I've never tried Foie gras, but I know all about it. A duck (or goose) is kept in a tiny wire cage as a long metal tube thrust down its throat, force-feeding it cornmeal several times a day. The bird continues to eat and eat until its liver becomes fatty and diseased, swelling over 10 times its normal size. The duck (or goose) is then put out of its bloated misery, gutted for its engorged liver. This reminds me of the 3rd circle of Hell in Dante's Inferno. Because of their sins of a lifetime of over-gorging, the gluttons serve their punishment here, forced to eat mud and dirt for the rest of their damned existence. Somehow I think the duck's (or geese's) suffering is less poetic (and more cruel), but that wouldn't necessarily keep me from eating it.

But more than anything -- absolutely more than anything -- I want to try a truffle. They are fungi and they are precious. Pigs are used to hunt them, sniffing along the terrain in the mossy, foggy forests of Italy and France. It all sounds so mystical and mythological. They seem so other-worldly; I can practically smell the heavy dew in the air. I can imagine Hobbits feasting on them during their journey to Mount Doom, giving them the required nourishment to destroy Sauron's ring. It's the only food I can think of that is actually scoured for. I know food that is killed, produced, grown, and harvested, but definitely not scoured. They're worth $500 a pound.
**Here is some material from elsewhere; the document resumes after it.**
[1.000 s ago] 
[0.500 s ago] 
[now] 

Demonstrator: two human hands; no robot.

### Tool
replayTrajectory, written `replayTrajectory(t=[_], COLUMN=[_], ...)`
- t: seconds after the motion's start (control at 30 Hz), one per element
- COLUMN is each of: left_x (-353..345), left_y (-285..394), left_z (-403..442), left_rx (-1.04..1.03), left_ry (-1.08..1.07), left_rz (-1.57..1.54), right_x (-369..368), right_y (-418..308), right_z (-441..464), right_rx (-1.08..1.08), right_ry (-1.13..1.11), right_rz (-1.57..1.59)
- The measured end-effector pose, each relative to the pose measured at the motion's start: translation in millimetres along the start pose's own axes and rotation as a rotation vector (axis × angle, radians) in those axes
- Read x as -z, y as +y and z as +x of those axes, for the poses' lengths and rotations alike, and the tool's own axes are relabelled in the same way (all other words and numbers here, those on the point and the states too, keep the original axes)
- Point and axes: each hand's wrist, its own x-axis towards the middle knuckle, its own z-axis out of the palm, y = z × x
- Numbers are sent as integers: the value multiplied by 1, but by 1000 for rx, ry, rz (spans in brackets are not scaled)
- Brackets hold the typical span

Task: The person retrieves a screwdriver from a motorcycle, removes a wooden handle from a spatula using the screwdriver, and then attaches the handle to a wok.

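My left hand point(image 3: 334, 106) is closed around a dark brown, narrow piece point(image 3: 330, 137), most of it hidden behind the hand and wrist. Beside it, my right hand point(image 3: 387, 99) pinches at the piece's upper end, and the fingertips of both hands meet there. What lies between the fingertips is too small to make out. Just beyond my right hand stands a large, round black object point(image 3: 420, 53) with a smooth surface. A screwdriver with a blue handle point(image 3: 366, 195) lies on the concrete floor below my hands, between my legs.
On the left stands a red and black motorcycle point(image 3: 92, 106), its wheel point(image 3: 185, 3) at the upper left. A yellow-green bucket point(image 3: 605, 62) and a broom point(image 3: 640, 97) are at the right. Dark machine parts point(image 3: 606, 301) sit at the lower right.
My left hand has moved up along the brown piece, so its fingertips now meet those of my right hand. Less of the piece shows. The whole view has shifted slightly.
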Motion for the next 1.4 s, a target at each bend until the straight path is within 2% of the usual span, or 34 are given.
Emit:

They often shave it into risotto, or on top of pasta. They look like little black clumps of coal that are the size of a clenched fist, ranging from the size of an infant's to an adult's. I want to know what all the hype is about, but interestingly, all online searches tend to be equally vague and inconclusive. According to Yahoo! Answers, the taste of truffles are "hard to define," "an acquired taste," and "unique," but I think that's kind of a cop out. It's like a non-answer. It's the type of response that leads me to believe these are people who don't know how to fully articulate their thoughts or, more likely, they've never actually tried it and are just full of it. Most things taste like things -- fish tastes light and delicate, onion taste sweet and earthy, honey dew tastes clean and nectarous, Cheetos taste processed and artificial. So what do truffles taste like? I've heard some TV chefs describe it as a flavor similar to mushroom, which makes enough sense considering they're both fungus. And make no mistake, I love mushrooms. Regular white button, portobello, baby portabella, chantrelles, oyster, straw, cremini, morels -- they're delicious. But even if truffles tasted like the most intense, most exquisite mushroom ever, I still have a hard time believing that they're as good as we've been led to believe. Perhaps its legend precedes its flavor. I must eat it, though.